Aliaksandar Skrabouski, director of the Dobra foundation and head of the Social Weekend, explains in the 11th edition of the ItStarts podcast! why capitalization is important to him, how the Social Weekend appeared and why you need to visit it without a clear idea.
“It was that level of surprise that gives rise to great confidence”
My first entrepreneurial experience happened when I sold chewing gum to a neighbor. The chewing gum was made of plasticine, so I had to return the money. In my third year at university, I started my first business. It was a computer club where you could come and work. But later I quit it: it coincided with a difficult stage in my life, so I didn’t explain anything to anyone.
After university, I got a job in a plumbing retail company.
By the end of the first working day, I explained to the head that this direction was not needed in this company for several reasons.
I quit again, and two weeks later I received an offer. The heads of the company contacted me and offered to participate in a research project. So my co-founding life began.
These guys were very impressed that I came, then told why the position was not needed and why this direction is unprofitable and left. They first tried to pay for it. Perhaps this was that level of surprise that gave rise to great confidence. Two or three weeks later when they needed a person who could calculate an investment project they turned to me. This for me was a decent leap in the numbers of the managed project.
Why did I do this? Well, I didn’t want to lie. I realized that I would not be interested in doing this because I was not digging.
Then the story repeated. What confused them? They said they were looking for a manager, and I was thinking like an owner. I ask: “And what’s wrong with that, we all have the same goal, don’t we?”
And he said: “I’m afraid of you.”
Remnants of this business philosophy from the 90s are still there. When you need a manager who can’t cut you out of your position. And the fact that I have no purpose to cut someone out of his position and that I am thinking like an owner about business efficiency is unusual.
“They are fanatics of the eco-friendly lifestyle, and we continue to throw cigarette butts on the ground.”
Now I have a retirement lifestyle.
Usually, people who have matured in financially enter charity. But my approach is the opposite.

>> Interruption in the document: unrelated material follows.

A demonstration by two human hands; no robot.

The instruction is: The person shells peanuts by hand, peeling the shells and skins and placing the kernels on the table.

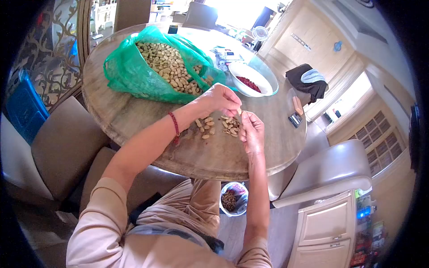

When you offer value to the market as all companies do, but after all the main criterion is the amount of money you earn… I have the opposite story. I need money to carry value. Even in investment projects capitalization was my salvation, but not profit margin in the short run.
There is corporate social responsibility, and there is social entrepreneurship. These are exactly two different paradigms, for example, as an entrepreneur and artisan. Corporate social responsibility is actions from responsible business to sponsorship to the community in which the company is located. These are such acts of goodwill beyond the market, it should not be from the advertising budget. We have the notorious 300th decree, which we still cannot cancel, on gratuitous sponsorship. But “gratuitous” and “sponsorship” are at different poles. Sponsorship is a contract. And gratuitous is when you have matured and give.
There is a phenomenon of social entrepreneurship. But it is impossible to equate it with ordinary business or say that it is a panacea. I would be even afraid to say that this is a market segment. This is a niche story that varies from place to place. For example, in the Netherlands, an absolutely commercial project with a couple of million capitalizations is a separate waste collection box.
This is social entrepreneurship, but we have no such need and request.
They are fond of the “eco-friendly” standard of living, and we continue to throw cigarette butts on the ground. In our country, social entrepreneurship is flouted by the fact that it is obligatory to help vulnerable groups, there is also necessarily an animal protection activity. We say both by our competition and the foundation that charity is cool. But social entrepreneurship is not charity.
In our work, we stop dividing projects into commercial and non-commercial. Now, projects that carry value can participate in our competition. If for this they need to earn money, they do earn. If not, they don’t. But in training both at the hackathon and in the main competition we force to build a business model and find the money.
How did Social Weekend originate?
The first Social Weekend was held online on the May Sens platform. Projects were placed on the platform, they could be crowdfunding, and as they would say then — fundraising. This coincided with the fact that I was already bored after the business. It was the summer of 2013, then I met Dzianis Kandatovych, who ran the Make Sense. I told him that I can pull up resources and we can try to make Social Weekend at a different level.
In 2015, I realized that somehow we are slowly taking off: we are growing, but we are still a startup. Then I took charge of the Social Weekend.
Social Weekend is an outlet. It was possible to come being nobody and owning nothing, but try to talk about your idea.
Deciding to tell is the main barrier.
At that time, it was not customary to talk about ideas, because they will be copied. Now people come from the province with some kind of idea that they cannot formulate, but in the end, they win the competition.
The "Dobra" Foundation was created to systematize, among other things, work with business. In the business area, I had a dream that there would be no socially irresponsible business in the market. Imagine a scale where charity is on one side and a terrible mainstream business on the other, which is only money and nothing more. Social entrepreneurship is somewhere in between.
The task of Social Weekend is to extend charity to more sustainable practices, adding a startup spirit there. The task on the part of the business is, on the contrary, to wrap it in interesting stories and bring these two stories together.